🤖 AI Summary
To address the weak feature extraction capability and suboptimal training paradigms of diffusion models in medical image segmentation, this paper proposes LEAF: a latent diffusion-based framework that abandons conventional noise prediction and instead directly regresses segmentation masks to reduce output variance. LEAF introduces, for the first time without modifying network architecture, feature distillation to align intermediate representations between convolutional hidden layers and Transformer-based visual encoders. It further adopts an efficient fine-tuning strategy with a frozen backbone. Evaluated on diverse multi-disease and multi-modal medical segmentation benchmarks, LEAF significantly outperforms baseline diffusion models, demonstrating both effectiveness and strong generalization.
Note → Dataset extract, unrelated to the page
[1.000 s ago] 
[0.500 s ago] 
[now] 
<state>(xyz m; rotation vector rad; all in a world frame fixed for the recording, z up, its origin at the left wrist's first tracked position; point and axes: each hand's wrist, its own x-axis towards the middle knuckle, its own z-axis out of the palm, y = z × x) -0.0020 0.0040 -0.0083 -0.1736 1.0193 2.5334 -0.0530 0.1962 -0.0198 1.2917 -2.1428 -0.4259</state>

Its core innovations lie in (1) a task-adapted direct prediction paradigm—bypassing iterative denoising—and (2) a latent-state alignment mechanism that bridges architectural heterogeneity between convolutional and attention-based encoders.
📝 Abstract
Leveraging the powerful capabilities of diffusion models has yielded quite effective results in medical image segmentation tasks. However, existing methods typically transfer the original training process directly without specific adjustments for segmentation tasks. Furthermore, the commonly used pre-trained diffusion models still have deficiencies in feature extraction. Based on these considerations, we propose LEAF, a medical image segmentation model grounded in latent diffusion models. During the fine-tuning process, we replace the original noise prediction pattern with a direct prediction of the segmentation map, thereby reducing the variance of segmentation results. We also employ a feature distillation method to align the hidden states of the convolutional layers with the features from a transformer-based vision encoder. Experimental results demonstrate that our method enhances the performance of the original diffusion model across multiple segmentation datasets for different disease types. Notably, our approach does not alter the model architecture, nor does it increase the number of parameters or computation during the inference phase, making it highly efficient.